Link to video and summary of Panel 1: Setting the scene – what is driving the research agenda in policy?
Panel 2: Generating research – how do teachers do research in the school setting?
This discussion provided each panellist with ten minutes to outline classroom or school based research projects and discuss the impact of the research. This was followed by an opportunity for questions from the audience.
Link to video and summary of Panel 2: Generating Research
Panel 3: Diversity and Inclusion in Schooling
In this session the panellists provided brief description of their research with diverse groups and the impact of this type of research. There was then an opportunity for questions and discussion from the audience.
Link to video and summary of Panel 3: Diversity and Inclusion in Schooling
Breakout Panel: ICT in the classroom
In this session the panellists provided a ten minute description of their involvement with research into ICT in the classroom and why it is important to do this type of research. There was then an opportunity for questions and discussion from the audience.
Panel 4: The challenges of implementing research in education settings.
Given the increased role of research, this session explored some of the challenges faced by teacher educators, student teachers, schools, principals and parents in bringing research into the classroom.
Link to video and summary of Panel 4: The Challenges of Implementing Research in Education Settings
The Hibernia College Education Conference 2013 was opened by Minister for Education, Ruairí Quinn, TD, who also announced the launch of the new Hibernia College PhD programme at the event. He commented:
“I am very pleased with this development which will enable Hibernia to fast track its research strategy. The 2012 report on the structure of Initial Teacher Education provision in Ireland highlighted the crucial role that high quality research plays in informing best practice in teacher preparation. Today’s announcement by Hibernia College is therefore very welcome and I look forward to the strong contribution to education research that the College will no doubt be making over the coming years.”
Hibernia College hosted its inaugural research conference in November 2012, entitled “Accessing Funds of Knowledge in School Partnerships: Great Expectations in Hard Times”.

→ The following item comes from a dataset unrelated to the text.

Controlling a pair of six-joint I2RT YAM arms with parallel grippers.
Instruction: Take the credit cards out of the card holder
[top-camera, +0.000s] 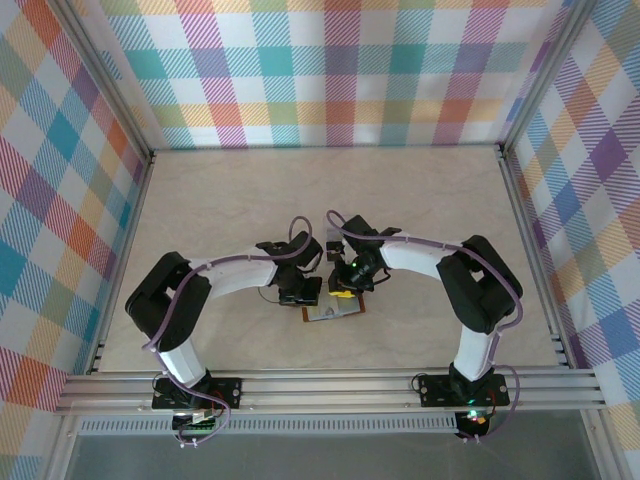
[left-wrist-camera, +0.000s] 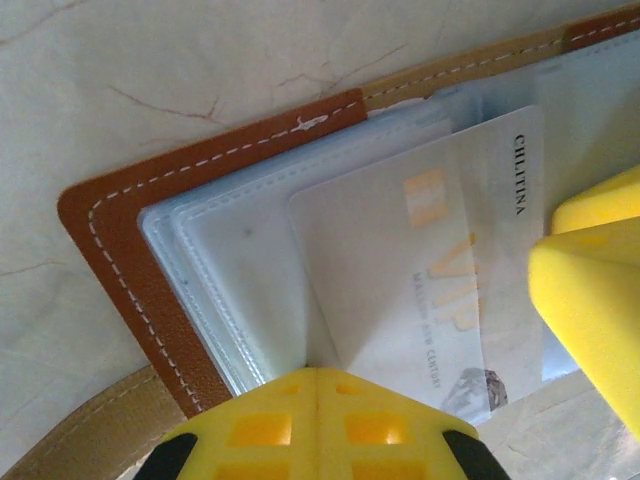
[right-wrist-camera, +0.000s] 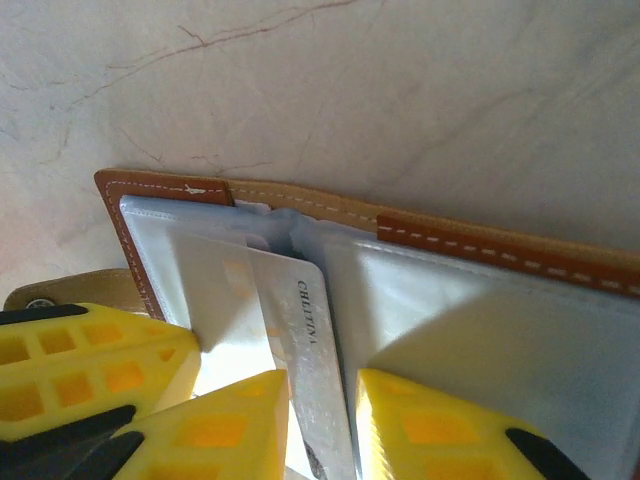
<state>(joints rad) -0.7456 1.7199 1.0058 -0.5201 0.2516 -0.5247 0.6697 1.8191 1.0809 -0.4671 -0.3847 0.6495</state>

School partnership between Higher Education Institutions and schools has long been considered as best practice to ensure Graduate Teachers are fully cognisant of the professional roles and responsibilities they will assume as teaching professionals. The aim of this conference was to situate the concept of school partnership within the international and national debates for such partnerships. Participants were invited to identify issues that, for them, both support and challenge the implementation of such partnerships. A further aim of the conference was to identify a framework for school partnership between Hibernia College and schools. This framework supports the development of teacher professional learning communities so that teacher education is, as described by Bob Lingard, both research informed and research informing.
EUPATI stands for ‘European Patients Academy on Therapeutic Innovation’. This innovative patient-led academy will lead an ambitious project to develop educational material, training courses and a public Internet library to educate patient representatives and the lay public about all processes involved in medicines development. It will address topics like personalised and predictive medicine, design and conduct of clinical trials, drug safety and risk/benefit assessment, health economics as well as patient involvement in drug development. The educational resources will be provided in seven European languages (English, French, German, Spanish, Polish, Russian and Italian), targeting twelve European countries.
Hibernia College is designing the IT infrastructure to deliver EUPATI information and learning systems. Hibernia College will use its extensive knowledge in the area of distance learning to enable EUPATI information and courses reach EUPATI’s pan European audience and provide an online learning environment to teach EUAPTI students about areas of therapeutic innovation in a 30 ECTS programme.